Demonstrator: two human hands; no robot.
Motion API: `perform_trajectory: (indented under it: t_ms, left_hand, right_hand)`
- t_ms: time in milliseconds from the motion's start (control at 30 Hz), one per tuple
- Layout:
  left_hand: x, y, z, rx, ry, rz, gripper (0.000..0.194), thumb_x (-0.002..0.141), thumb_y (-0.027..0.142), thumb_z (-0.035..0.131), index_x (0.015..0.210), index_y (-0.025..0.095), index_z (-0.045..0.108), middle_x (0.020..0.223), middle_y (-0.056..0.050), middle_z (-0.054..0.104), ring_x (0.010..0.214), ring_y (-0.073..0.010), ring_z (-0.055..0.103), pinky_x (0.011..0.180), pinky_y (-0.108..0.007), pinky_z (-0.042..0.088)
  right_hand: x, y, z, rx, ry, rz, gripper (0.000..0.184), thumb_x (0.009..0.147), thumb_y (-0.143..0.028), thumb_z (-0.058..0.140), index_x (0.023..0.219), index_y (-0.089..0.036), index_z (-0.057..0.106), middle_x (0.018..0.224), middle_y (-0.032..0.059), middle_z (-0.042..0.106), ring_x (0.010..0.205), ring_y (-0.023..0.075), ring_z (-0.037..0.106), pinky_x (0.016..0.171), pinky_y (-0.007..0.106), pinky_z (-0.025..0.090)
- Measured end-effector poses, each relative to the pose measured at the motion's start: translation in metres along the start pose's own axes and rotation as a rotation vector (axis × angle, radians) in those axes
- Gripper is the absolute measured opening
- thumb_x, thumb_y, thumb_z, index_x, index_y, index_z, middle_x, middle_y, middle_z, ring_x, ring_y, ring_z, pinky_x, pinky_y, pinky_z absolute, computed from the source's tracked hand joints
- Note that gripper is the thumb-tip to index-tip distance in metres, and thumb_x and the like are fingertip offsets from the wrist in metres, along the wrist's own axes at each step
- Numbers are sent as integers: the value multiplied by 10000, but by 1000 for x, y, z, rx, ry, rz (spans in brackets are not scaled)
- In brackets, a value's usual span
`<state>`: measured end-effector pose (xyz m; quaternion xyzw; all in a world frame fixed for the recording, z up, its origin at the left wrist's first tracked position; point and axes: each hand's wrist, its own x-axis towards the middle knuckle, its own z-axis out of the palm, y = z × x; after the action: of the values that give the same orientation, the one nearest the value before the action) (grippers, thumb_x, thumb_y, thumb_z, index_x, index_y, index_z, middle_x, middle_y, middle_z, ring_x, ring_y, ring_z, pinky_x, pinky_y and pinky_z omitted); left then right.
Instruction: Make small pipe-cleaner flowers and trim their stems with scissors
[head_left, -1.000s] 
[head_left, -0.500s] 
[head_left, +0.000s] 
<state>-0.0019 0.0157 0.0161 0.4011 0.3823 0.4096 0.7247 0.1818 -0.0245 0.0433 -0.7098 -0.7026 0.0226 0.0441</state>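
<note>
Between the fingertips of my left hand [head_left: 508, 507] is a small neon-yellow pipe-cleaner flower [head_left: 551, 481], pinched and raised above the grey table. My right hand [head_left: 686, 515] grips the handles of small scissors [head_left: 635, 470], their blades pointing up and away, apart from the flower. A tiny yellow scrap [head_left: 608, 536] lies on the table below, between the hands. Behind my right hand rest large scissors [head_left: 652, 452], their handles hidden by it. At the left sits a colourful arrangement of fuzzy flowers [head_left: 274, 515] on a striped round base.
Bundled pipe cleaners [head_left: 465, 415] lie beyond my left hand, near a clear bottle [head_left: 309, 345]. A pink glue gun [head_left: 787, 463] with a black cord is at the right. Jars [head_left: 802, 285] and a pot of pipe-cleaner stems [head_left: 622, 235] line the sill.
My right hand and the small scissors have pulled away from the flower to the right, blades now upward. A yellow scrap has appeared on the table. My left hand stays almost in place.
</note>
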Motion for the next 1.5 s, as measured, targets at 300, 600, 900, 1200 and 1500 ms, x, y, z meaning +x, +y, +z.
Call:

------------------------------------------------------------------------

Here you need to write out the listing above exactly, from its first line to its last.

* **Output for this task**
Demonstrator: two human hands; no robot.
Motion API: `perform_trajectory: (indented under it: t_ms, left_hand, right_hand)`
- t_ms: time in milliseconds from the motion's start (control at 30 Hz), one per tuple
- Layout:
  left_hand: x, y, z, rx, ry, rz, gripper (0.000..0.194), thumb_x (-0.002..0.141), thumb_y (-0.027..0.142), thumb_z (-0.035..0.131), index_x (0.015..0.210), index_y (-0.025..0.095), index_z (-0.045..0.108), middle_x (0.020..0.223), middle_y (-0.056..0.050), middle_z (-0.054..0.104), ring_x (0.010..0.214), ring_y (-0.073..0.010), ring_z (-0.055..0.103), pinky_x (0.011..0.180), pinky_y (-0.108..0.007), pinky_z (-0.042..0.088)
  right_hand: x, y, z, rx, ry, rz, gripper (0.000..0.184), thumb_x (0.009..0.147), thumb_y (-0.143..0.028), thumb_z (-0.058..0.140), index_x (0.023..0.219), index_y (-0.089..0.036), index_z (-0.057..0.106), middle_x (0.018..0.224), middle_y (-0.032..0.059), middle_z (-0.042..0.106), ring_x (0.010..0.205), ring_y (-0.023..0.075), ring_z (-0.037..0.106), pinky_x (0.016..0.171), pinky_y (-0.007..0.106), pinky_z (-0.025..0.090)
- Measured end-effector poses, each relative to the pose measured at the motion's start: translation in metres along the start pose's own axes and rotation as a rotation vector (axis × angle, radians) in those axes
- Gripper is the absolute measured opening
- thumb_x, thumb_y, thumb_z, index_x, index_y, index_z, middle_x, middle_y, middle_z, ring_x, ring_y, ring_z, pinky_x, pinky_y, pinky_z absolute, computed from the source's tracked hand joints
- Note that gripper is the thumb-tip to index-tip distance in metres, and thumb_x and the like are fingertip offsets from the wrist in metres, along the wrist's own axes at each step
- Numbers are sent as integers: the value multiplied by 10000, but by 1000 for x, y, z, rx, ry, rz (spans in brackets are not scaled)
- In brackets, a value's usual span
`<state>`: measured end-effector pose (xyz m; quaternion xyzw; all in a world frame fixed for the recording, z up, its origin at the left wrist's first tracked position; point and axes: each hand's wrist, its own x-axis towards the middle knuckle, its own z-axis out of the palm, y = z × x; after the action: of the values that give the same orientation, the one nearest the value before the action) (grippers, thumb_x, thumb_y, thumb_z, index_x, index_y, index_z, middle_x, middle_y, middle_z, ring_x, ring_y, ring_z, pinky_x, pinky_y and pinky_z omitted); left then right.
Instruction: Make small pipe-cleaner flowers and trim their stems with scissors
[head_left, -1.000s] 
[head_left, -0.500s] 
[head_left, +0.000s] 
<state>-0.0019 0.0157 0.0161 0.4011 0.3823 0.4096 0.7247 0.1818 -0.0245 0.0433 -0.7098 -0.7026 0.0226 0.0441</state>
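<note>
Between the fingertips of my left hand [head_left: 508, 507] is a small neon-yellow pipe-cleaner flower [head_left: 551, 481], pinched and raised above the grey table. My right hand [head_left: 686, 515] grips the handles of small scissors [head_left: 635, 470], their blades pointing up and away, apart from the flower. A tiny yellow scrap [head_left: 608, 536] lies on the table below, between the hands. Behind my right hand rest large scissors [head_left: 652, 452], their handles hidden by it. At the left sits a colourful arrangement of fuzzy flowers [head_left: 274, 515] on a striped round base.
Bundled pipe cleaners [head_left: 465, 415] lie beyond my left hand, near a clear bottle [head_left: 309, 345]. A pink glue gun [head_left: 787, 463] with a black cord is at the right. Jars [head_left: 802, 285] and a pot of pipe-cleaner stems [head_left: 622, 235] line the sill.
My right hand and the small scissors have pulled away from the flower to the right, blades now upward. A yellow scrap has appeared on the table. My left hand stays almost in place.
</note>
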Motion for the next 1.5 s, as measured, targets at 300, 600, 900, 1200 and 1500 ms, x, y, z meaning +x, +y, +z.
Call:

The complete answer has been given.